■ WHAT THIS TASK INVOLVES: Starting with the line containing "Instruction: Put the" and going on through the line containing "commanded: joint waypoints", return the lines of the data below exactly, and only those.

################

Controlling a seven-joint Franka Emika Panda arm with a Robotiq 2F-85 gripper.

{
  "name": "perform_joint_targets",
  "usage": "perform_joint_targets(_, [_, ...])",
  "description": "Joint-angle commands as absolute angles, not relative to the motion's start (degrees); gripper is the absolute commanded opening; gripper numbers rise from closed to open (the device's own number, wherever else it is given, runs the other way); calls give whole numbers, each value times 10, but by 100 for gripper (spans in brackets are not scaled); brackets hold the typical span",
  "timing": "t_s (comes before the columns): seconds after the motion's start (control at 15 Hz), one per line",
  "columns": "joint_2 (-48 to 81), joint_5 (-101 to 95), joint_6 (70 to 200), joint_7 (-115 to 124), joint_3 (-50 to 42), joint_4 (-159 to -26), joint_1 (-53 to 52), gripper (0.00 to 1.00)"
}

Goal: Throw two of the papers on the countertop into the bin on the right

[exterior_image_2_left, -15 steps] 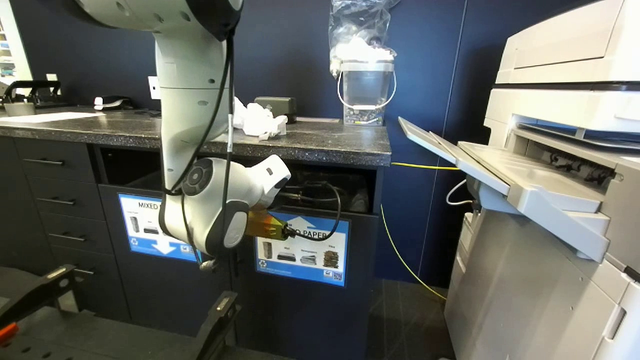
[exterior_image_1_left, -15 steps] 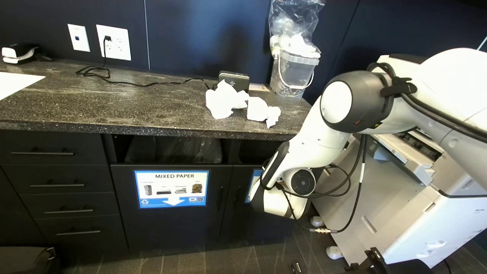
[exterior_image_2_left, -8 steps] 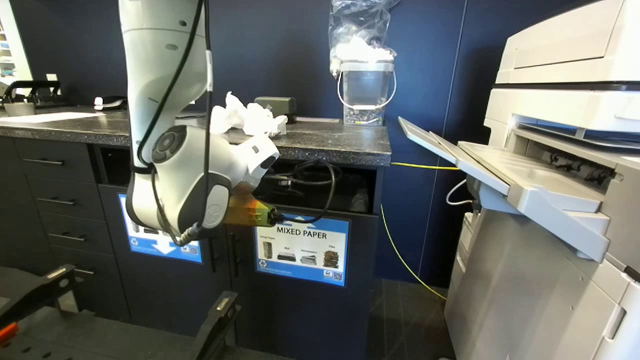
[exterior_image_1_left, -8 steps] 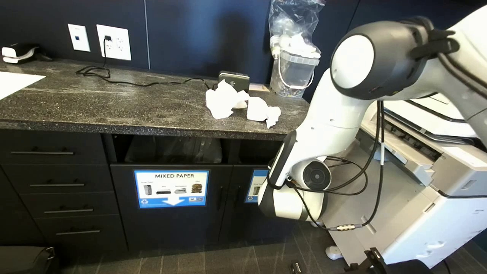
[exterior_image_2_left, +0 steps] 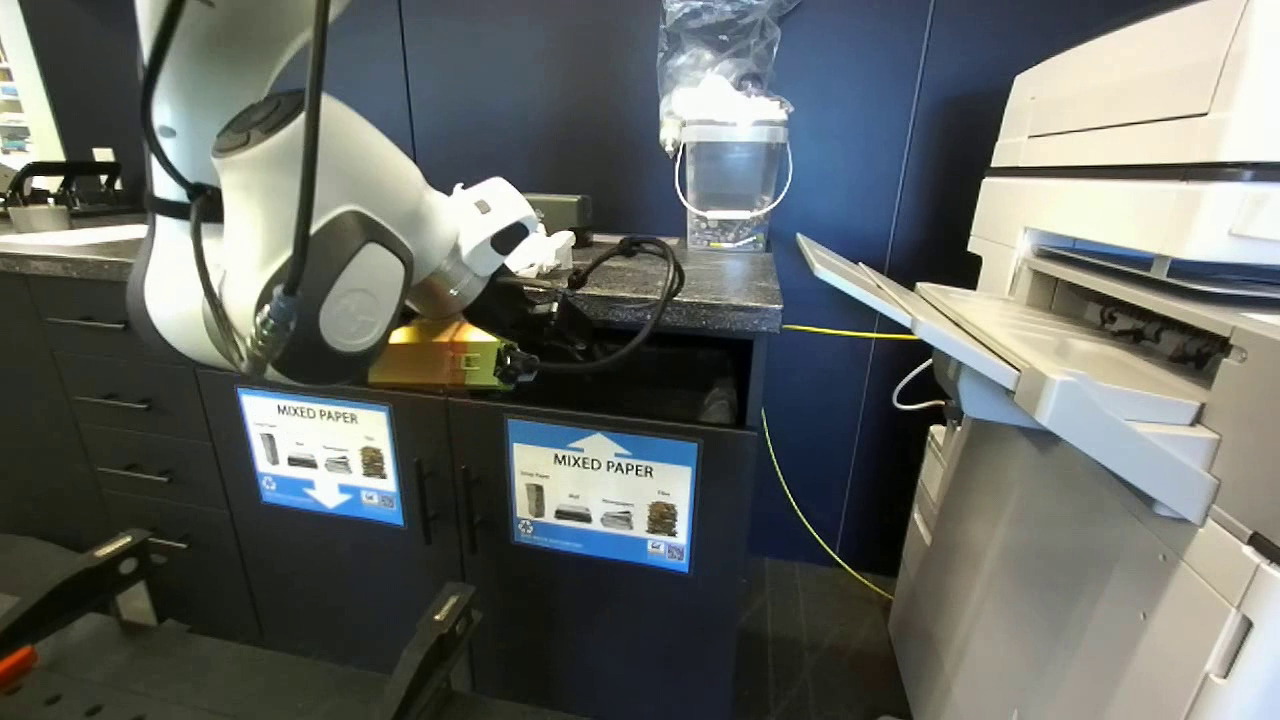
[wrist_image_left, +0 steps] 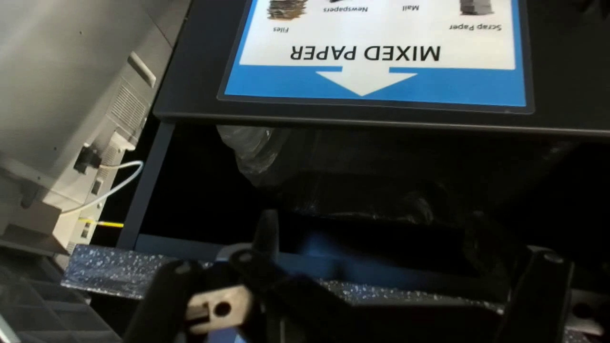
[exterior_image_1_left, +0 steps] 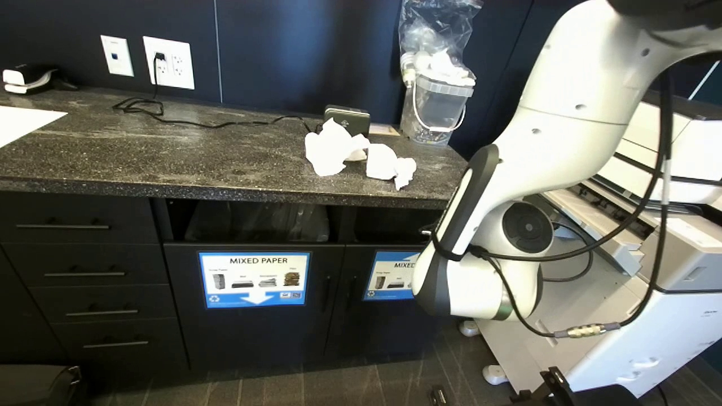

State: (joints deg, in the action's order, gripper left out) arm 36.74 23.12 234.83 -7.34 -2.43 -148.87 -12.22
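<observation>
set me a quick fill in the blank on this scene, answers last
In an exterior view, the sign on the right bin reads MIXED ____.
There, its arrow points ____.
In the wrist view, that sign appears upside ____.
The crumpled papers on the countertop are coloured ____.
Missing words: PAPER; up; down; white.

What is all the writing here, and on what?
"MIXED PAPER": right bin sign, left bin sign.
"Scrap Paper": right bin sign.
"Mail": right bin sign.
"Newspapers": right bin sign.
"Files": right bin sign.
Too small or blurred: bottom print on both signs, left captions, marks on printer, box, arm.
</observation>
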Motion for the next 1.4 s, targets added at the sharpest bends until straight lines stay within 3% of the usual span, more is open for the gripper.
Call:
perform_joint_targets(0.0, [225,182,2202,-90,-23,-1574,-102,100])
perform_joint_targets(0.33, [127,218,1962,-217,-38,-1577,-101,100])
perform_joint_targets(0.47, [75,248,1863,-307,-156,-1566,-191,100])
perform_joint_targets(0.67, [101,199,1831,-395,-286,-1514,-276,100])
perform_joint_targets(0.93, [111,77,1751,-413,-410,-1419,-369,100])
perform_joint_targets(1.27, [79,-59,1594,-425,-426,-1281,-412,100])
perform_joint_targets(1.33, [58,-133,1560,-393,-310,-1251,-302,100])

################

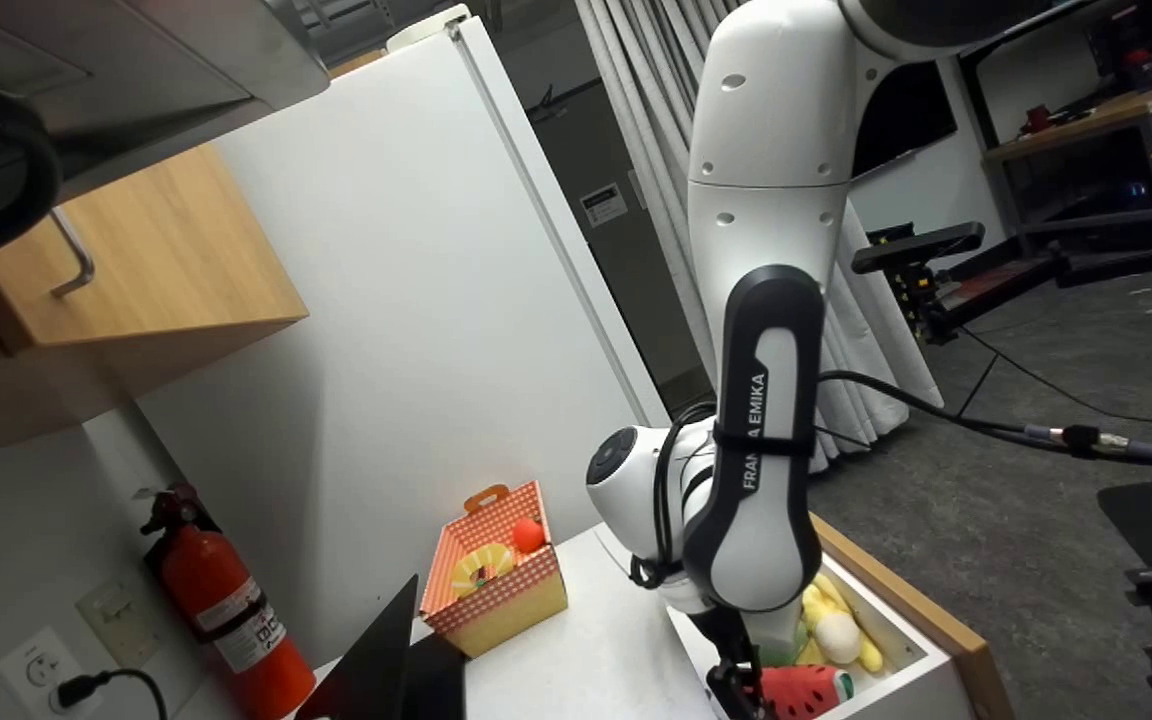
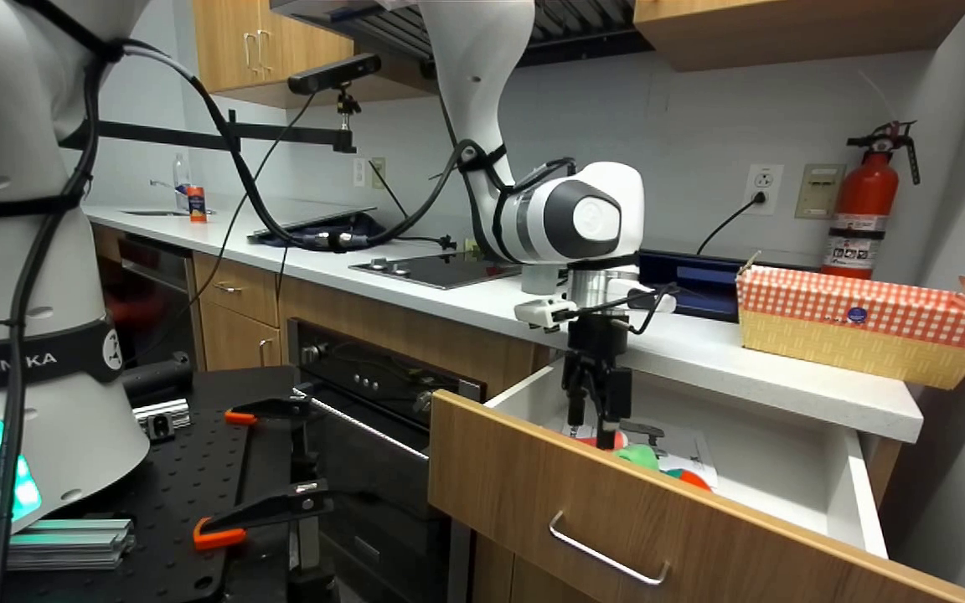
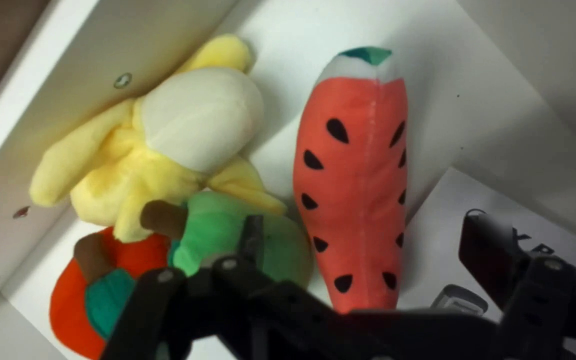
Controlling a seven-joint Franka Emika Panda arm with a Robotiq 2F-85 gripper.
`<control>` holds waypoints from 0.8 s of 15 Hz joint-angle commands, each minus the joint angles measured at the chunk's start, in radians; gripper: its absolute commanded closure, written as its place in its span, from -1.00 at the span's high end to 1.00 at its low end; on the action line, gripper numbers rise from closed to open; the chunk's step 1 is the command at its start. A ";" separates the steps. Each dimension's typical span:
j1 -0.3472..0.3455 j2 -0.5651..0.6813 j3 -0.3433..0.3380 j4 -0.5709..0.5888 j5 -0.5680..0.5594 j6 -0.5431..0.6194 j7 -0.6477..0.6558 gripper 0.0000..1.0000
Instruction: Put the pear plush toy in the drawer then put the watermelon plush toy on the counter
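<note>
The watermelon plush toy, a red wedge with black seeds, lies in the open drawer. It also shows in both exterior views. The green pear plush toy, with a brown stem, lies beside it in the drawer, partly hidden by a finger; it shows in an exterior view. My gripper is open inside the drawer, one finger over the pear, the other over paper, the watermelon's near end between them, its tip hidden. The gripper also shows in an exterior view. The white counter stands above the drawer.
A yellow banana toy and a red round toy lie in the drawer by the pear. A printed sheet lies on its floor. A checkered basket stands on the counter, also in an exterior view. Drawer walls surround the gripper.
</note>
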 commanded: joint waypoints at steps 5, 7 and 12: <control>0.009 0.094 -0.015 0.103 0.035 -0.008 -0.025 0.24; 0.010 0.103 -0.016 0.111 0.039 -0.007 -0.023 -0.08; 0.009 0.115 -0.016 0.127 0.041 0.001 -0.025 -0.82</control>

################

■ RESPONSE:
Instruction: Put the pear plush toy in the drawer then put the watermelon plush toy on the counter
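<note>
The watermelon plush toy, a red wedge with black seeds, lies in the open drawer. It also shows in both exterior views. The green pear plush toy, with a brown stem, lies beside it in the drawer, partly hidden by a finger; it shows in an exterior view. My gripper is open inside the drawer, one finger over the pear, the other over paper, the watermelon's near end between them, its tip hidden. The gripper also shows in an exterior view. The white counter stands above the drawer.
A yellow banana toy and a red round toy lie in the drawer by the pear. A printed sheet lies on its floor. A checkered basket stands on the counter, also in an exterior view. Drawer walls surround the gripper.
</note>
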 commanded: joint waypoints at steps 5, 7 and 12: <control>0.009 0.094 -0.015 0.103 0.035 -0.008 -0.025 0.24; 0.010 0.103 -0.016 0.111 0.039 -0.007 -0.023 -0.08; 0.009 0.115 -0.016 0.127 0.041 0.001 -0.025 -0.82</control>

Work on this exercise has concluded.